Nasıl oldu da hayatta kalmayı başardın ?

85 liyim.

televizyonlarda susam sokağı minik kuş vardı.
şeker kız candy ile birlikte antonye ağladık terrye aşık olduk. (ekşideki "kızların efendi adam yerine piç adam tercihi" başlığının karşılığıdır ve o dönemde bu çizgifilmi izleyen her kızın platonik sevgilisidir terry.) bu çizgi film Türkiye de yarım kesildiğinden geçen yıl oturup kalan kısmı internetten izledim bende yeri hep ayrı olacaktır.
georgia diye bir çizgi film vardı bir keresinde elektrik kesilmişti de ne yalvarmıştım Allah'ım nolur elektrikler gelsin diye.
heman ve kuzeni she-ra kötülerle savaşıyordu.
casper vardı ailemizin sevimli hayaleti kötü hayaletleri yakalayan hayalet avcıları da vardı.
power rangerslar vardı hepimiz bir rengi seçer onlar gibi savaşırdık ben pembeyim o sarı rangers diye.
beverly hills vardı havalı havalı kızlar erkekler olurdu bu çizgi filmde de.
şirinleri vardı ki o zamanlar yahu bu şirinleri sadece iyiler görüyorsa gargamel nasıl görüyor diye sorgulamazdık.

sokaktaki oyunlardan geri kalmamak için anneme domates ekmek yaptırırdık nasıl severdim o domates suyuyla hafif hamurlaşmış ekmeği.
annem camdan bağırırdı haydi baban geldi haydi akşam oldu yemeğe diye.
saklambaç, yerden yüksek, ebelemece,kör ebe, uzay yolu, 9 taş, istop, yakantop, don ateş, simiiiiit oynardık.
oyunlardaki ebeleri çeşit çeşit tekerleme ile seçerdik o piti piti.
ip atlarkende tekerlemelerimiz eksik olmazdı uçak uçak iki kanatlı içindeki kızlar elma yanaklı oğlanlara gelince maymun suratlı ahahaha
ipin yüksekliği başarılı şekilde atladıkça artardı.
aliler aliler çingene aliler oynar karşı tarafın güzelini alırdık.
kolkola girip önümüze gelene bin tekme atardık.
1 nisanlarda suluğumuzu alır 1 nisan şakası derlerdi. sonra geri verirlerdi tabi.

bisiklet sürerdik yokuşlardan aşağı.
iki elini bırakıp bisikleti sürenlerin havasından geçilmezdi. (ben sadece tek elimi bırakabildim.)
arkadaşlarla senkronize olup birlikte bisiklette çeşitli akrobatik hareketler yapardık tek pedalın üstünde durma vs gibi.
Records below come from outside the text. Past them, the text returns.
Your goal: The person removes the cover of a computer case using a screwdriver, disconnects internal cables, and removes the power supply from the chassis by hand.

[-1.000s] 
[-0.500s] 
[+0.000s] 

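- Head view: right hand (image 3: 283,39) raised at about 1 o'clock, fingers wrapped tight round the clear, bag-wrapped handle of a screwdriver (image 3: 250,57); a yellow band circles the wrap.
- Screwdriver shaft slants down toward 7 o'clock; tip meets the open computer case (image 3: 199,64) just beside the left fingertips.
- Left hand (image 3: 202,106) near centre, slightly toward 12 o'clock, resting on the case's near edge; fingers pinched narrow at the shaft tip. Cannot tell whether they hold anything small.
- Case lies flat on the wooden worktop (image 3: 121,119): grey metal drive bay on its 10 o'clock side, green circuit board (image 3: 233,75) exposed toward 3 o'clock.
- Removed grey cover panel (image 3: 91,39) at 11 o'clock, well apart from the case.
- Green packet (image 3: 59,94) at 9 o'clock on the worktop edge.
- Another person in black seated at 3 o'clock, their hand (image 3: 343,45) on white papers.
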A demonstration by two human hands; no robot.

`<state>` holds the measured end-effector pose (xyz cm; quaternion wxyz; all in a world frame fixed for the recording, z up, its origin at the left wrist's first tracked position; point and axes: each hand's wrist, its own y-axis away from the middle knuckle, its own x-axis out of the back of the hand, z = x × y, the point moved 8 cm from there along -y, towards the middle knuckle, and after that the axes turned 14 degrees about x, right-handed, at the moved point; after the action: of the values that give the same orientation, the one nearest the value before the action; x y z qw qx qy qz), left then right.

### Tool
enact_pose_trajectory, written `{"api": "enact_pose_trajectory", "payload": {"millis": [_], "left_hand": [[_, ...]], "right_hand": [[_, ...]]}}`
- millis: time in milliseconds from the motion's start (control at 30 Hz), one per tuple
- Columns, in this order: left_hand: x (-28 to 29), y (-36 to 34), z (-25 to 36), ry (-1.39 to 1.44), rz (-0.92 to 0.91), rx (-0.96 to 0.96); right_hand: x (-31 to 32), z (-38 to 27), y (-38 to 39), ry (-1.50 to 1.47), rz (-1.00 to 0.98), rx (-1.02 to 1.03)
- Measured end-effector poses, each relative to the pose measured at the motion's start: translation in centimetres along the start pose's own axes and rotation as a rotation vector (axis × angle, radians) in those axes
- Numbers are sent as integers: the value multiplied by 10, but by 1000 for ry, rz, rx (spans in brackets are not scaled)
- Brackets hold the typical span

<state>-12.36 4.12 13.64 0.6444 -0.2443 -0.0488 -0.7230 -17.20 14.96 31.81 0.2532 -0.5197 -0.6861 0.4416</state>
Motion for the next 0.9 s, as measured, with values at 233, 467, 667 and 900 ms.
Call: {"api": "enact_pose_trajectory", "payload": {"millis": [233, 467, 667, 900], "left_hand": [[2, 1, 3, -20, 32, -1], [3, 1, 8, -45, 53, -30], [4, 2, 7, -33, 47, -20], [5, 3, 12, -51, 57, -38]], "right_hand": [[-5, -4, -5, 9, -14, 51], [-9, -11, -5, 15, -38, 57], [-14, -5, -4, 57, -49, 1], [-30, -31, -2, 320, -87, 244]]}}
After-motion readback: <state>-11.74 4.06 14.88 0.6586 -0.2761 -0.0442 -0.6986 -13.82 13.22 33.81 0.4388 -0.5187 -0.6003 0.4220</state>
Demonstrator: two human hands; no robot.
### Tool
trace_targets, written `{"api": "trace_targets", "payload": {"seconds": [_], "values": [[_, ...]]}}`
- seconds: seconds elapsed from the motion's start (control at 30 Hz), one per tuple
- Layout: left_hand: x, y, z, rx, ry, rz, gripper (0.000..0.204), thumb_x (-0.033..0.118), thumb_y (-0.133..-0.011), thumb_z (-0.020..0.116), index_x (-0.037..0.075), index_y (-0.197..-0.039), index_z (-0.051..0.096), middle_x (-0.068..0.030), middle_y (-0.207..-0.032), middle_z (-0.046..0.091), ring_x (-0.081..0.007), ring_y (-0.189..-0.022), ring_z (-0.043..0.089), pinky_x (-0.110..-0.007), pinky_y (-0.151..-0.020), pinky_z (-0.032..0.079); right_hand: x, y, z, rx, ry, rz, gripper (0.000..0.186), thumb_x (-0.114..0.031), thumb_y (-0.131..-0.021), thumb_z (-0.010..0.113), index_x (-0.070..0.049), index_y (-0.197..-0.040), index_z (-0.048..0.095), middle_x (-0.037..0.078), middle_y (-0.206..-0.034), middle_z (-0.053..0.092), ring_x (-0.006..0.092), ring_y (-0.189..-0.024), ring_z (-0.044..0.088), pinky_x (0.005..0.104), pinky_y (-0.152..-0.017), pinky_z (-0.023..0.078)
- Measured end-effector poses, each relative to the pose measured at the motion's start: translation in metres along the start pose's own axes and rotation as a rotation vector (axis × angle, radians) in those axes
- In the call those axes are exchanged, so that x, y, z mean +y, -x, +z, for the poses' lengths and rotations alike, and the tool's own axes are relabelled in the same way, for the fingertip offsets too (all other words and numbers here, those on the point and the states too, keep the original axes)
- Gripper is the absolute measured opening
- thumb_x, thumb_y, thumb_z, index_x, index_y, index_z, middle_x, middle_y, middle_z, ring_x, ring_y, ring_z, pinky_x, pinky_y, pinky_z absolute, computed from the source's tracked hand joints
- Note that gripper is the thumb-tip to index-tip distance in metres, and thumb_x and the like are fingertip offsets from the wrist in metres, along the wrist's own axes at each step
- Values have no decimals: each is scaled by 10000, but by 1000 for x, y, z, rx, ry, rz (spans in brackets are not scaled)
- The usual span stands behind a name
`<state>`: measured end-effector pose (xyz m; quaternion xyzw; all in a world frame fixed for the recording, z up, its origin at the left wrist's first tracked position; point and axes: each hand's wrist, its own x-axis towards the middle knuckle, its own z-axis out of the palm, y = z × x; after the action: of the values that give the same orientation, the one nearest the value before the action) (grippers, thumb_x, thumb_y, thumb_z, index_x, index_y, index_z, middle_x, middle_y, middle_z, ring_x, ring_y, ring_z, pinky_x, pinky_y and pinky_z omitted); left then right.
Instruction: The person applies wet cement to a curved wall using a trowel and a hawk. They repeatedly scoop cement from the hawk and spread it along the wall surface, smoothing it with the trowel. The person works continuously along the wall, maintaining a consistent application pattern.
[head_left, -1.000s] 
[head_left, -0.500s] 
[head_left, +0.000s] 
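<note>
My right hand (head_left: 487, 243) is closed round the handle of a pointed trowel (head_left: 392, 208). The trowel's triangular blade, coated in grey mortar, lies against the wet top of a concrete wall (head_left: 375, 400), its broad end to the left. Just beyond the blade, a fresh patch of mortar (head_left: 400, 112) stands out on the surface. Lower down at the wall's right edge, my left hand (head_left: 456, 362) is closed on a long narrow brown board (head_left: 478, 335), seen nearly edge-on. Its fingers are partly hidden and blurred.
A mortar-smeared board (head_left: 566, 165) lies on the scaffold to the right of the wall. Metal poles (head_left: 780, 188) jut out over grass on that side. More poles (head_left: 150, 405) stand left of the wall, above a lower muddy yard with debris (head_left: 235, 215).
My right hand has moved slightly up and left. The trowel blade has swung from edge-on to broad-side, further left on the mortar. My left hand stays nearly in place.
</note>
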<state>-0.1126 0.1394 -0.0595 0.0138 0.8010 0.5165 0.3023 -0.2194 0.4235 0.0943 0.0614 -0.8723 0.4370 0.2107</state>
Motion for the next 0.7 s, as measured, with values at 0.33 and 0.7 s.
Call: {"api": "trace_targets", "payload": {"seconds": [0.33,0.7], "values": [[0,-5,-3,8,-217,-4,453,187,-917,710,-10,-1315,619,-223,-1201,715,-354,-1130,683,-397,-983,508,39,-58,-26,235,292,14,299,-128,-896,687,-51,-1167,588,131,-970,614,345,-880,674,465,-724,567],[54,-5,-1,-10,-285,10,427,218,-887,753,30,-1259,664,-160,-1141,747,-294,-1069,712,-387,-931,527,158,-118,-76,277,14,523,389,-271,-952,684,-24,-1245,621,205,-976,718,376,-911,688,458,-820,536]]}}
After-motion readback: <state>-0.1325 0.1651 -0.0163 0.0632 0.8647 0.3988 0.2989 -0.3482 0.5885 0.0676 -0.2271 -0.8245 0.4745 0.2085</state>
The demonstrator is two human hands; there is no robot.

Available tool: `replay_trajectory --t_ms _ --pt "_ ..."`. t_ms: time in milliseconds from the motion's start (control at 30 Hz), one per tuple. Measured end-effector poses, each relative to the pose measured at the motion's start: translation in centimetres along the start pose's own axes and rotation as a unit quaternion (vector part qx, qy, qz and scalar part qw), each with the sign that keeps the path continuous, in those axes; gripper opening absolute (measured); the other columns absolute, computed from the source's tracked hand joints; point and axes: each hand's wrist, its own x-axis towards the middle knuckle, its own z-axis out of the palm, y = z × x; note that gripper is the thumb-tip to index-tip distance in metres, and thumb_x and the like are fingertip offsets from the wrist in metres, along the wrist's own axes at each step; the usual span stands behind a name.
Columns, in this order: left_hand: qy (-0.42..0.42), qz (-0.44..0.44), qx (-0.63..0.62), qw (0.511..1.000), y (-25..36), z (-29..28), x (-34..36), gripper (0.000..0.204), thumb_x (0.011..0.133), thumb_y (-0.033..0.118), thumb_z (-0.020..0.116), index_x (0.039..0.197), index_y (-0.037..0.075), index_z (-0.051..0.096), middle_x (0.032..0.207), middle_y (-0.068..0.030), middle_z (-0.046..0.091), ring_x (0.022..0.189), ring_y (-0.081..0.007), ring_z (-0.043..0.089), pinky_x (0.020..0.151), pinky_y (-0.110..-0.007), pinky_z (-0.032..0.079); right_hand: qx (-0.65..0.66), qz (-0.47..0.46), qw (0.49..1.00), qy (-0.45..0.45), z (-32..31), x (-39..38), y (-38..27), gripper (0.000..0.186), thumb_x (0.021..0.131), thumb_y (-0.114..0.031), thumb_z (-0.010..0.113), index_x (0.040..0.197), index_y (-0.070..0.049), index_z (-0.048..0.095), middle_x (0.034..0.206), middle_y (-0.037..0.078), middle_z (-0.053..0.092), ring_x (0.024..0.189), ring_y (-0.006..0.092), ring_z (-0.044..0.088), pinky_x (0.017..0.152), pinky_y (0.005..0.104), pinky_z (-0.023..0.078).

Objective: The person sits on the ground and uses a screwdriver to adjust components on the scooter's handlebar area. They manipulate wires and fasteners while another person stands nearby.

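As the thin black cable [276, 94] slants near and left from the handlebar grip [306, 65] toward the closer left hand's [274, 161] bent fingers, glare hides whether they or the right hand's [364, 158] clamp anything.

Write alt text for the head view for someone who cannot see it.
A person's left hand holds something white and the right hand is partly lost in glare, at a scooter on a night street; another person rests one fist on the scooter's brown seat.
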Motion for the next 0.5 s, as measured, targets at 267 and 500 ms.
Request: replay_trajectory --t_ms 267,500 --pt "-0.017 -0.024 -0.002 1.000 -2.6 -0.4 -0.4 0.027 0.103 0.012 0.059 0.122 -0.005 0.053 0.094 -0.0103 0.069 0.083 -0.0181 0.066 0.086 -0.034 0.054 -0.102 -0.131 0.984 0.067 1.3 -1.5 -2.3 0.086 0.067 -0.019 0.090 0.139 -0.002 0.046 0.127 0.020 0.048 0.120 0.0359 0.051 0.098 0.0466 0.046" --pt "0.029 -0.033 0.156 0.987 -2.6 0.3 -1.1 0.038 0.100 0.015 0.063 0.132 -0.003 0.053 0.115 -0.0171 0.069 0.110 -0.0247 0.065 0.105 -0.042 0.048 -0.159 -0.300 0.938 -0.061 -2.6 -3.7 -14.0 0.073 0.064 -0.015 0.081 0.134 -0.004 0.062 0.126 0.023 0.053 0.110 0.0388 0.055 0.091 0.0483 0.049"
ipleri parmağımıza dolar çeşitli kilim deseni gibi şeyler yapardık.
sinek diye bir şey vardı kağıdı katlayıp oynuyorduk.
sağdan soldan duyduğumuz şiirleri sözleri ajandalara yazıp renkli kalemlerle süslüyorduk. vur hançeri kalbime kalbim kana bulansın fazla derinlere vurma çünkü içinde sen varsın yanda bir kalp kalbe saplanmış hançer yere akan damlalar resmi .

o zamanlar süslü mektup kağıtları çok meşhurdu yazacak kimsemiz olmasa bile saklamak için alırdık.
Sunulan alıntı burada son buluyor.